Like everyone else, at first I did nothing more than stare. Arlond Maxen looked stern, and distant; but that’s the way we like them. We’re all just looking for Daddy, and sometimes fathers are unkind. Maxen was of medium height, wearing a dark suit, and his graying hair was swept back from his temples. The glasses he wore made his eyes oblique, as if even in the flesh you couldn’t touch them, as if he’d always be behind a screen. There was something so lustrous about his power and wealth, even from that distance, that for a second I was taken aback, made to wonder whether people like me could ever really affect the world of someone like him.

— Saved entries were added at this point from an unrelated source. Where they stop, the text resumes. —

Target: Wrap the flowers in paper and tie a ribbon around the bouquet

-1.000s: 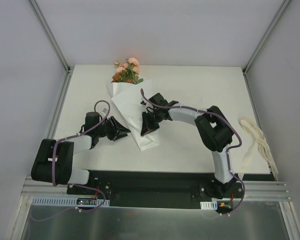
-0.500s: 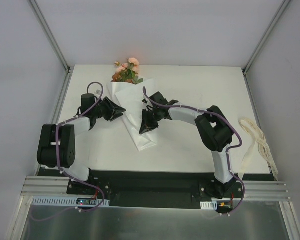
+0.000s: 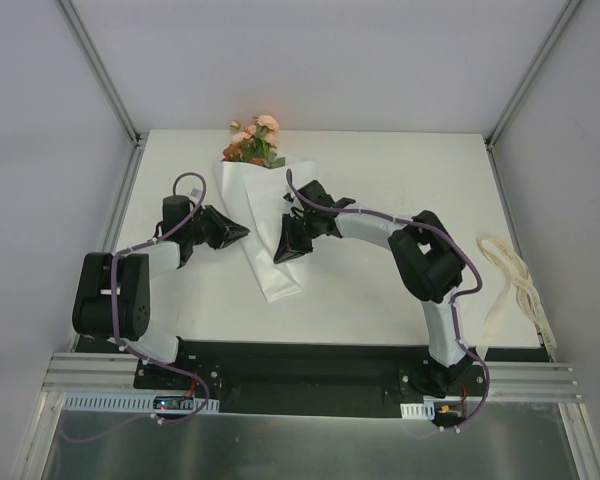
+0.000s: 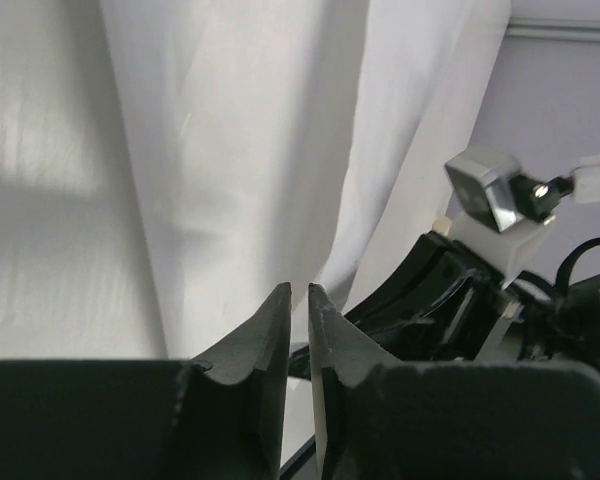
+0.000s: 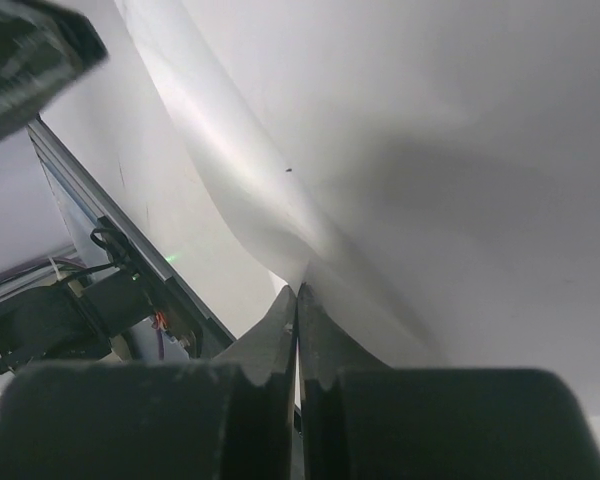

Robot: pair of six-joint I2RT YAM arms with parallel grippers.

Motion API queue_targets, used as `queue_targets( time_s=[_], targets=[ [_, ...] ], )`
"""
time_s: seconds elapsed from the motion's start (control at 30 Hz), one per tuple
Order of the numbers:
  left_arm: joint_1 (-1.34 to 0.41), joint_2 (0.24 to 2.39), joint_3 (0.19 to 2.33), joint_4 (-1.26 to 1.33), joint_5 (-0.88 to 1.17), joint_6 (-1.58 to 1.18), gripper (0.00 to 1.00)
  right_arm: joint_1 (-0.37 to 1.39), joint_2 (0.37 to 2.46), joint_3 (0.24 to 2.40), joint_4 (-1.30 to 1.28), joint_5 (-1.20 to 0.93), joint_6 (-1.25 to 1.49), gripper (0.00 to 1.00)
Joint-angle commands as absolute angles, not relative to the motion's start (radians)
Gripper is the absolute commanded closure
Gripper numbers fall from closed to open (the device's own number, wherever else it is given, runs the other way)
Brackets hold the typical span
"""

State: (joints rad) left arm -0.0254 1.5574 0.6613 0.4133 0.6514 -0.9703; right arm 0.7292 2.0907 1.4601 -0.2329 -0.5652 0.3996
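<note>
The paper [image 3: 263, 215] lies rolled as a long cone, and the flowers [image 3: 255, 142] come out of its far, wide end. The right gripper [image 3: 278, 258] is closed and pinches a fold on the paper's right side; the left gripper [image 3: 244, 232] touches its left edge with fingertips almost together, and I cannot tell if paper is between them. The ribbon [image 3: 515, 280] lies well apart, right of the paper.

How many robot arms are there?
2. The left arm reaches from the near left to the left side of the paper. The right arm bends in from the near right to the paper's right side. None seem hidden.
</note>
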Motion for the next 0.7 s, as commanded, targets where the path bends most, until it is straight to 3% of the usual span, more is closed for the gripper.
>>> queue_targets(
  time_s=[0.0, 0.4, 0.67],
  targets=[
    [-0.04, 1.488, 0.551, 0.419, 0.627, -0.942, 0.9, 0.733, 2.051, 1.465, -0.224, -0.578, 0.387, 0.99],
    [-0.179, 1.637, 0.451, 0.6, 0.588, -0.996, 0.97, 0.739, 1.973, 1.353, -0.066, -0.607, 0.541, 0.99],
    [-0.181, 1.624, 0.437, 0.598, 0.578, -0.991, 0.97, 0.742, 2.051, 1.358, 0.047, -0.615, 0.689, 0.99]
  ],
)
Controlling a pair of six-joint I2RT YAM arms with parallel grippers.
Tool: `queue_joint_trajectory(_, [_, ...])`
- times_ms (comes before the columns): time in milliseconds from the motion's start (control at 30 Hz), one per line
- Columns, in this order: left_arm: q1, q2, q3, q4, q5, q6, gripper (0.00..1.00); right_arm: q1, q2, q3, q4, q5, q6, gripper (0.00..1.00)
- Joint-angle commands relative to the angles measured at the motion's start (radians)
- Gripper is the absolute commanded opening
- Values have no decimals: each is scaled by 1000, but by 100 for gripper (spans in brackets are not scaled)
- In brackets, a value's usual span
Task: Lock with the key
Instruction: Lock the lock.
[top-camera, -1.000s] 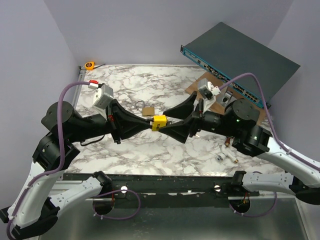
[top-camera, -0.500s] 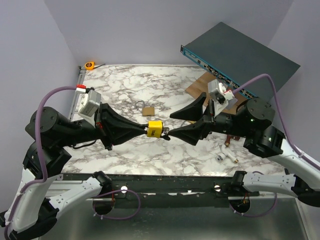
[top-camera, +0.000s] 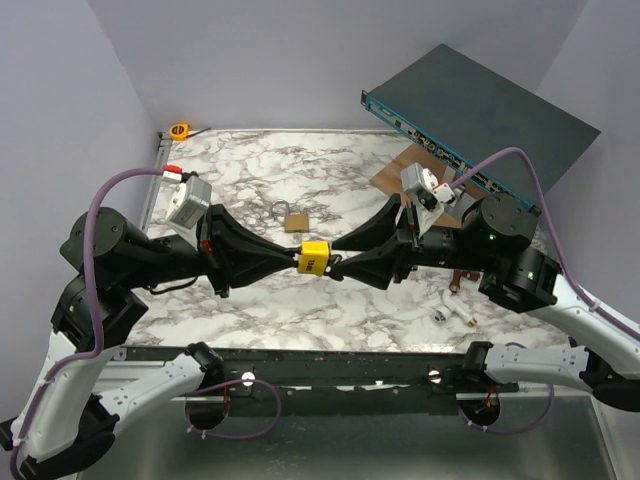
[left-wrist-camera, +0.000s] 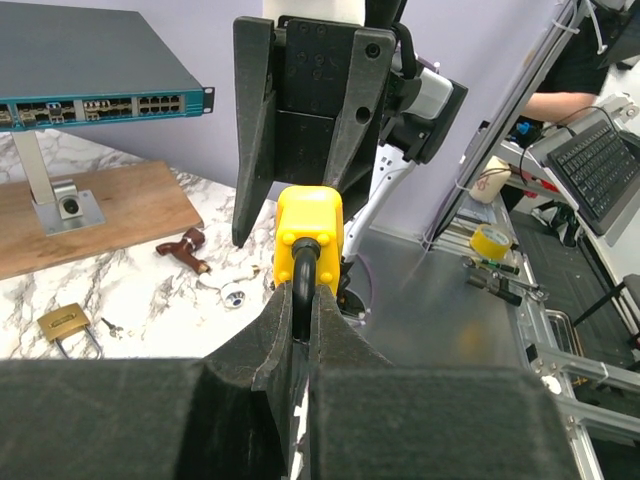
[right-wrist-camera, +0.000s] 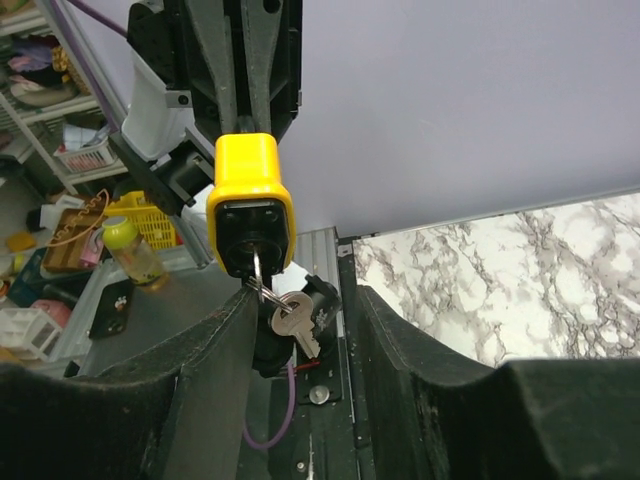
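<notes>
The left hand (top-camera: 290, 262) is clenched on the black shackle of the yellow plastic-bodied padlock (top-camera: 315, 257), in the air above the marbled worktop (top-camera: 300, 305). The right hand (top-camera: 347, 268) is released, its fingers flanking the silver key (right-wrist-camera: 297, 325) dangling from the keyhole.

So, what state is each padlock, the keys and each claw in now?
Yellow plastic-covered padlock: held in the air by its black shackle, key inserted.
Silver keys on ring: one inserted, one hanging.
Small brass padlock: lying on the table.
Left claw: shut on the shackle.
Right claw: open around the keys.
</notes>
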Motion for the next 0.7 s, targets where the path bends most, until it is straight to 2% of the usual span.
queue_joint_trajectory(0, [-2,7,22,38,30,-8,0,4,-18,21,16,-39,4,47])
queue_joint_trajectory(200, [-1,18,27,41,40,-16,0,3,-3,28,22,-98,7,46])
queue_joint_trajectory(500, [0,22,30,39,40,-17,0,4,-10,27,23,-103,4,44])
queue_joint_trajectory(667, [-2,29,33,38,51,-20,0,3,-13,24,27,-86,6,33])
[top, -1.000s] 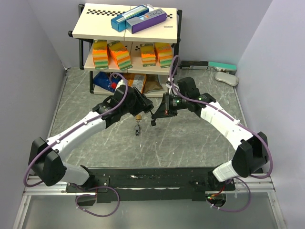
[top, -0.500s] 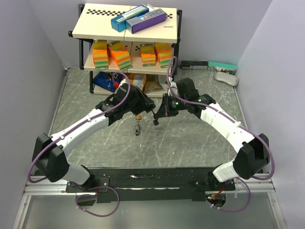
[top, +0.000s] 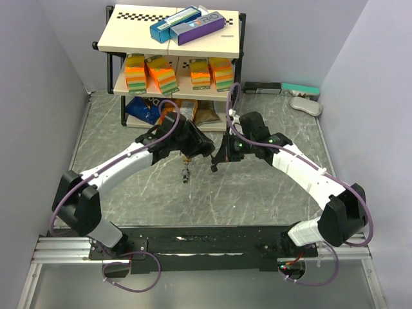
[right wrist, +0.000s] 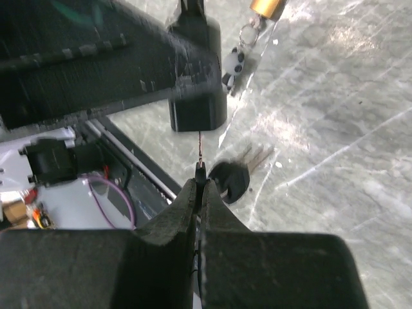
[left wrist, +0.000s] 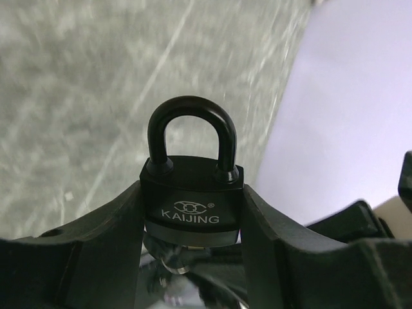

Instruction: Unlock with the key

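The grey marbled table (top: pixel 116 187) carries a shelf rack (top: pixel 129 29) at its far edge, and both arms reach toward that rack from the near side. The left arm (top: pixel 122 168) has swung since a second ago: its shoulder link and forearm now sit further right and closer to the rack. The right arm (top: pixel 302 170) has shifted only a little, with its wrist drawn slightly away from the rack. The left gripper (left wrist: pixel 191 222) is clamped on the black padlock (left wrist: pixel 191 183), one finger pressed on each flank of the body and the closed shackle pointing away from the wrist. The padlock is held off the table, just in front of the rack's bottom shelf, about where it was before. The right gripper (right wrist: pixel 199 177) is on the right of that spot and no nearer the rack. Its fingers are pinched tight on the key (right wrist: pixel 201 145), whose thin blade shows edge-on past the tips. The blade's end stops just short of a black block in the left arm's grasp; from this side it cannot be told whether that block is the lock's body. A black-headed key (right wrist: pixel 230 180) with silvery blades sits just beside the right fingertips. On the side towards the rack, a brass-coloured piece (right wrist: pixel 266 6) holds a ring with a small black-and-white charm (right wrist: pixel 230 64) hanging from it, unmoved.
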Motion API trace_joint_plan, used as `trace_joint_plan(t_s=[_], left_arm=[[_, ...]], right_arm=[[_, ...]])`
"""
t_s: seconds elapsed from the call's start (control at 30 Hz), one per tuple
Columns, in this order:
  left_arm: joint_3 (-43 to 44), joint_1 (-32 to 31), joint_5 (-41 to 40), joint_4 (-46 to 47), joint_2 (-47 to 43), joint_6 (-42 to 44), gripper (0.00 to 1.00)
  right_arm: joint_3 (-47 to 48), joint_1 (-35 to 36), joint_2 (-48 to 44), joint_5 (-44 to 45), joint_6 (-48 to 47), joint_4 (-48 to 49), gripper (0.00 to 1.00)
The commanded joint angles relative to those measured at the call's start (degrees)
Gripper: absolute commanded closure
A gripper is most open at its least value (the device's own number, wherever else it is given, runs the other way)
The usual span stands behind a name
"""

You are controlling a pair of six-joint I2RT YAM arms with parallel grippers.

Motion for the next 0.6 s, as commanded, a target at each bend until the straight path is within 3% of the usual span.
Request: trace_joint_plan(t_s=[0.0,0.17,0.57], left_arm=[[0.0,-0.1,14.3,0.5,0.4,-5.5,0.99],[-0.9,0.4,16.3,2.1,1.3,-6.6,0.99],[-3.6,0.3,14.6,5.2,-1.6,-4.8,0.99]], right_arm=[[-4.2,-1.2,-3.8,4.7,3.6,9.1,1.0],[-8.4,-0.9,-6.7,2.6,6.4,7.3,1.0],[-5.2,-1.0,-4.2,6.0,7.5,3.5,1.0]])
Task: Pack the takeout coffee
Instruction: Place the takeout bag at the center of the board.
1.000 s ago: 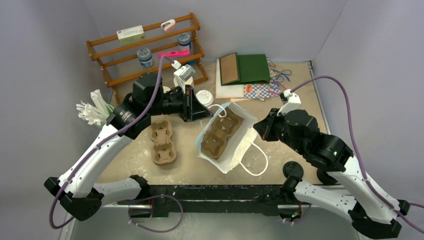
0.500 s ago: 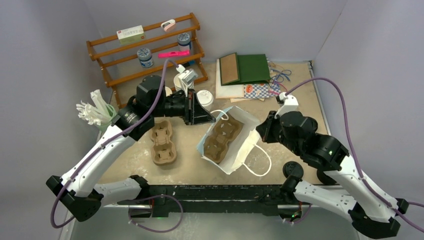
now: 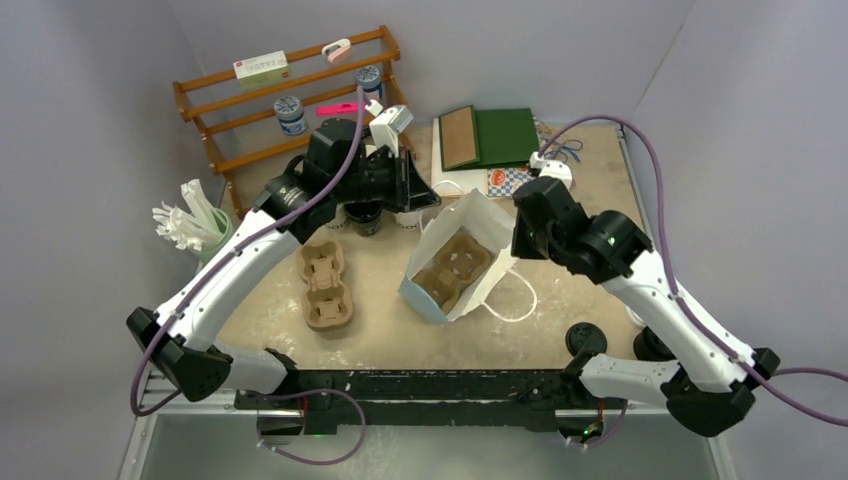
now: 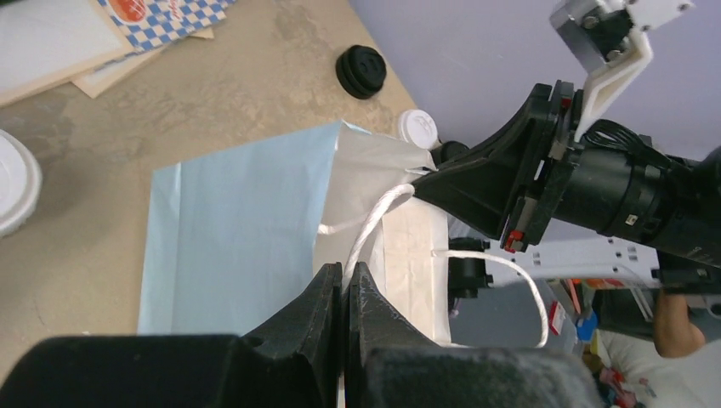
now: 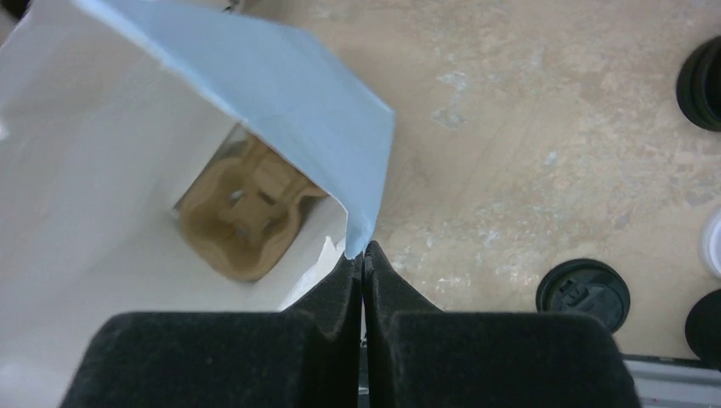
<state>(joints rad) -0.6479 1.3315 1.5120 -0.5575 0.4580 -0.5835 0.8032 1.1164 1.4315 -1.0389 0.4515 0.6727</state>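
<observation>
A light-blue paper bag (image 3: 425, 300) with a white inside stands tilted at mid-table, its mouth held open. A brown cup carrier (image 3: 450, 270) (image 5: 246, 208) lies inside it. My left gripper (image 3: 428, 200) (image 4: 347, 268) is shut on the bag's white cord handle (image 4: 374, 217) at the far rim. At the right rim my right gripper (image 3: 517, 245) (image 5: 364, 246) is shut on the bag's blue edge (image 5: 361, 221). A black-lidded takeout coffee (image 3: 585, 340) (image 5: 583, 293) (image 4: 361, 70) stands front right. A white cup lid (image 4: 13, 183) shows at the left edge of the left wrist view.
A second brown carrier (image 3: 325, 288) lies left of the bag. A wooden rack (image 3: 290, 100) stands at the back left, with white utensils (image 3: 185, 225) near it. Green and brown pads (image 3: 500, 135) lie at the back. Another white lid (image 4: 418, 127) sits near the right arm's base.
Both grippers have risen and moved toward the back with the bag. The bag went from lying flat to standing with its mouth open. The left arm now covers the white-lidded cup.
</observation>
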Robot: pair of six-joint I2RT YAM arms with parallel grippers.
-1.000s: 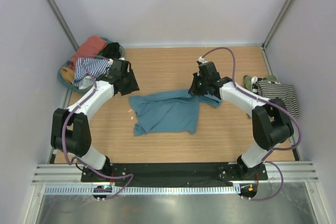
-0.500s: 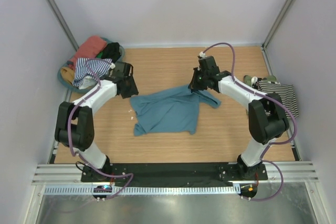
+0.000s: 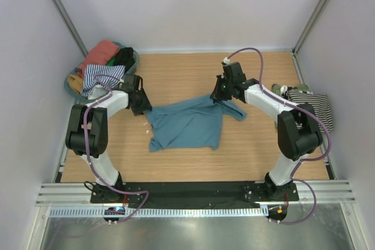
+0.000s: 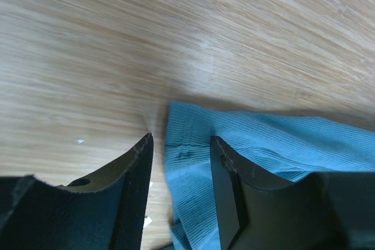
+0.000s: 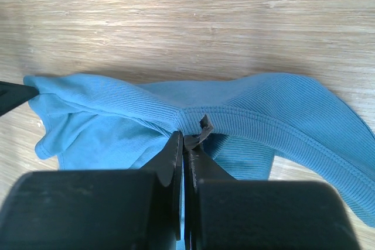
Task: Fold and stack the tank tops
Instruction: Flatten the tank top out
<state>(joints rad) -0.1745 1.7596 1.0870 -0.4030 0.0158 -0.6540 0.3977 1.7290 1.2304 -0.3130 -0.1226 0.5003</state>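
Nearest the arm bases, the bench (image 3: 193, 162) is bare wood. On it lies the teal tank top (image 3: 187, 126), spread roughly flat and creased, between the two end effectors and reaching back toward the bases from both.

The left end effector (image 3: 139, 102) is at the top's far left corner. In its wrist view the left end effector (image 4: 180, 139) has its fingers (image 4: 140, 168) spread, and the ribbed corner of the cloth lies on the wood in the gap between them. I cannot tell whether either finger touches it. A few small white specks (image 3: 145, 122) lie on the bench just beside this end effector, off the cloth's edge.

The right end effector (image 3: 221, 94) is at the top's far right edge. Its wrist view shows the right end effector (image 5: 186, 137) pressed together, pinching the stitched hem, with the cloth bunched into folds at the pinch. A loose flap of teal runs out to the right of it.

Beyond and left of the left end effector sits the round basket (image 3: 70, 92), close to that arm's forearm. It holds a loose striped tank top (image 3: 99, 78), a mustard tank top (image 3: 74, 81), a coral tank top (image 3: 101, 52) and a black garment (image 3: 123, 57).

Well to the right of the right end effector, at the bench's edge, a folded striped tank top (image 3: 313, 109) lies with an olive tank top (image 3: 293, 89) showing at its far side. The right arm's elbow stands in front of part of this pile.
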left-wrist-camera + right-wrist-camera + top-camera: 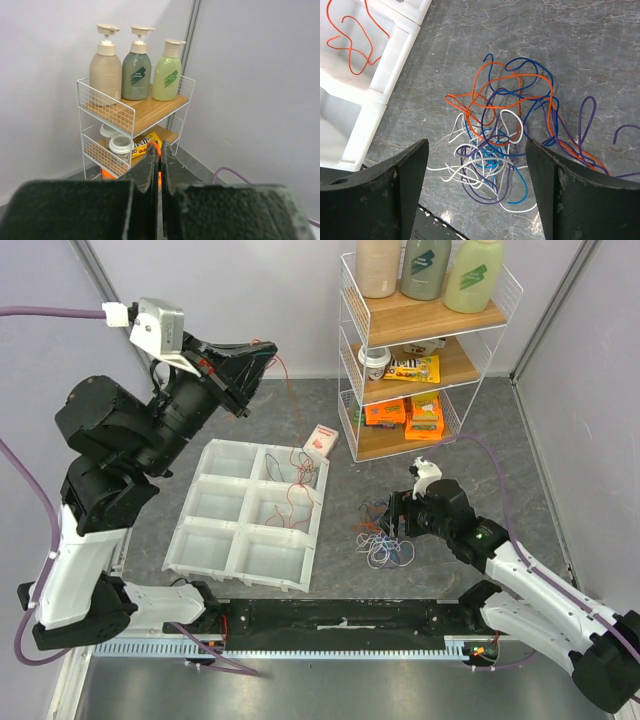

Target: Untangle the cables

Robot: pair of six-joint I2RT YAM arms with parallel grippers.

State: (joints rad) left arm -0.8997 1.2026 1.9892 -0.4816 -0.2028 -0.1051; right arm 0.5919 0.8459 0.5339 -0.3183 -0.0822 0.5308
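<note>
Holding red wire over tray, left gripper pinched on it.
Right gripper spread wide above tangle; lower wire into one cell before release.

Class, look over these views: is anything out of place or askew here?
A small white-and-red box lies askew on the grey table at the foot of the white wire shelf, off its boards. A thin red wire hangs from the shut left fingers into the white compartment tray.

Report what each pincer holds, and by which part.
Left pincer pinches a thin red-orange wire near its top, the rest hanging; right pincer holds nothing.
</note>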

The moment when I stood up reminded me of something, as if the echo of a shot I’d once fired had finally rebounded off all the mountains in the world and come back into my head for good. I guess people assumed my standing up was part of the memorial service, at first, or maybe that a guest had simply lost his mind. I walked with my head up and shoulders back, straight down the center of the aisle.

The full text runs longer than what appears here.